Two items from Bruce Schneier’s 5/15 Crypto-Gram merit side-by-side attention. First Schneier links to 7 Signs of Terrorism, a video prepared by the Michigan State Police intended to “train” citizens to recognize terrorist activity in the planning stages and report it to the police. A person using binoculars or writing notes on a map could be involved in surveillance, so report him to the police.
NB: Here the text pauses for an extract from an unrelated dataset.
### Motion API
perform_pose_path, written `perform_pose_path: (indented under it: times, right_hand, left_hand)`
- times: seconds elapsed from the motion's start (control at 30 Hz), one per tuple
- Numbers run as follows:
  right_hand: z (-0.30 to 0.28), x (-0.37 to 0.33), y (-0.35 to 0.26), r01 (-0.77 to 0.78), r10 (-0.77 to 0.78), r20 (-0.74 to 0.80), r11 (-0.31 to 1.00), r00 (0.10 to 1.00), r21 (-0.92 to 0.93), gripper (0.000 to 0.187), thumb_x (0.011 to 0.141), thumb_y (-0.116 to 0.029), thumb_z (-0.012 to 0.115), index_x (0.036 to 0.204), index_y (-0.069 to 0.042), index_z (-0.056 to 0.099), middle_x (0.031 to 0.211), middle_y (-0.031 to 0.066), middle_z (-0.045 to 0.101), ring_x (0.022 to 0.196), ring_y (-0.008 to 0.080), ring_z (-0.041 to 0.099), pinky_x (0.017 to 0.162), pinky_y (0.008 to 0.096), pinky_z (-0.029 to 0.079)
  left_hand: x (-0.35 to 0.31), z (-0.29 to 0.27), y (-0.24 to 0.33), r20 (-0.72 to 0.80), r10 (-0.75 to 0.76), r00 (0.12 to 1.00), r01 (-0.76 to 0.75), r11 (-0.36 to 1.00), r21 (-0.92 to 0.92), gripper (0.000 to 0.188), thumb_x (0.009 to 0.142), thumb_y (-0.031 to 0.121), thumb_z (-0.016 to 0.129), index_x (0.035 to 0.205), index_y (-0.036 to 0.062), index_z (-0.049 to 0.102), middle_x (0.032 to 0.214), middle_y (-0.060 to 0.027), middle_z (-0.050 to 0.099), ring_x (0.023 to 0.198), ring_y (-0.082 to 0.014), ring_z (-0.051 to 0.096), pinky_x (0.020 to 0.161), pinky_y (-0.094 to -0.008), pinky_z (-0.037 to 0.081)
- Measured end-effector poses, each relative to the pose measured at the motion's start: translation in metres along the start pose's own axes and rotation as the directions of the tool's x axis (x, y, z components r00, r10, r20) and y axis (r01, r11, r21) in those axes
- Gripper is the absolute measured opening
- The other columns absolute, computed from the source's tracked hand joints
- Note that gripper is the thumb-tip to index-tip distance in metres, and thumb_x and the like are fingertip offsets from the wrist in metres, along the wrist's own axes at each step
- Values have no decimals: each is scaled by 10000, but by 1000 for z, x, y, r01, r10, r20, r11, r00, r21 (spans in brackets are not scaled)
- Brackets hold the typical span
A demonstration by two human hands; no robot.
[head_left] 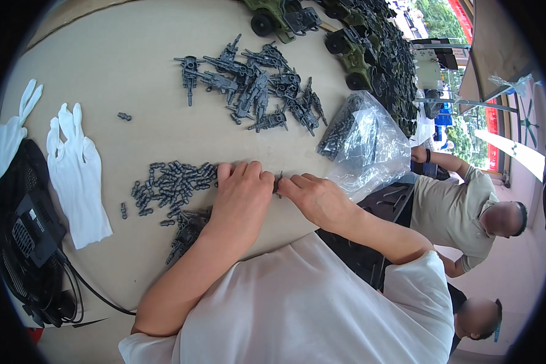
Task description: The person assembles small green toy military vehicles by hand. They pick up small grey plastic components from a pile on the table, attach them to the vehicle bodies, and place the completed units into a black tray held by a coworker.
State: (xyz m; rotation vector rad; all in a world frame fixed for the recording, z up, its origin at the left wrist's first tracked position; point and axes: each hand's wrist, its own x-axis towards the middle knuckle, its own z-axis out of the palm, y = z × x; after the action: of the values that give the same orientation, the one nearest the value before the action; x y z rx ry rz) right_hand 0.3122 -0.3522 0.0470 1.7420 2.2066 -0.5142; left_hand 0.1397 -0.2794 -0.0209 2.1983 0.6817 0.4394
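My left hand (246,191) is closed above the table, fingers curled downward with their tips hidden. Close beside it, my right hand (314,195) pinches a small dark grey plastic part (277,184), which shows in the gap between the two hands. Its far end reaches the edge of my left hand; whatever the left fingers grip is hidden. A loose pile of small grey plastic pegs (175,185) lies just left of my left hand. Partly covered by my left forearm are several dark toy gun pieces (191,233).
Beyond my hands lies a heap of grey toy guns (255,79). A clear plastic bag (370,142) of dark parts stands at right, with green toy jeeps (355,57) behind. White gloves (76,173) and a black bag (27,230) with cables are left. Two people (455,203) sit at right.
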Motion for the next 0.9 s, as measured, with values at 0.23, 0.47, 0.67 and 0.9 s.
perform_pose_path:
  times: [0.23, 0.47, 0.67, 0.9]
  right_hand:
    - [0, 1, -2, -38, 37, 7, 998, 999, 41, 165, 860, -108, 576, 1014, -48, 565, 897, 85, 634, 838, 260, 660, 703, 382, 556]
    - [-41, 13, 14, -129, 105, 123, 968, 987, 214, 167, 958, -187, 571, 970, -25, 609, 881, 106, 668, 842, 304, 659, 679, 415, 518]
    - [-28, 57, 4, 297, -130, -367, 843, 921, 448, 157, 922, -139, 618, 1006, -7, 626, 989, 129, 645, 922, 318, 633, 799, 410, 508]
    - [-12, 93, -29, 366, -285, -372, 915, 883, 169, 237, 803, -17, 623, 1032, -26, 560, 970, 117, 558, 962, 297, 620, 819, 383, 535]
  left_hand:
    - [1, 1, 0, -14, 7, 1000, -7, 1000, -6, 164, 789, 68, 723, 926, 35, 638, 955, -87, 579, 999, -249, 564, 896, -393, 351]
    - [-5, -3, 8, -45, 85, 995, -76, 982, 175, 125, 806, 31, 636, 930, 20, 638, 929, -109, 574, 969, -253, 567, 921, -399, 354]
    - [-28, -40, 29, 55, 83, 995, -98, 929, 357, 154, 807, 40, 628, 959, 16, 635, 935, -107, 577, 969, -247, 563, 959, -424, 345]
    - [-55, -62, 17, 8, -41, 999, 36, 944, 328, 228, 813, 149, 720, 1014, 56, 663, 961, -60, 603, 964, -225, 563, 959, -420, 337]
A person asking questions about bridge, school, power plant–or anything–could be involved in elicitation, so report him to the police. A suspicious person who “doesn’t belong” could be a terrorist, so report him to the police. Finishing the video one asks why the Michigan State Police are encouraging tips based on uninformed hunches from amateurs. Then, in a post titled Recognizing “Hinky” vs. Citizen Informants, Schneier explains why encouraging “people to contact the authorities every time they see something suspicious [will] waste our time chasing false alarms: foreigners whose customs are different, people who are disliked by someone, and so on . . . The key difference is expertise. People trained to be alert for something hinky will do much better than any profiler, but people who have no idea what to look for will do no better than random.” Schneier’s examples and responses to comments flesh out his argument well.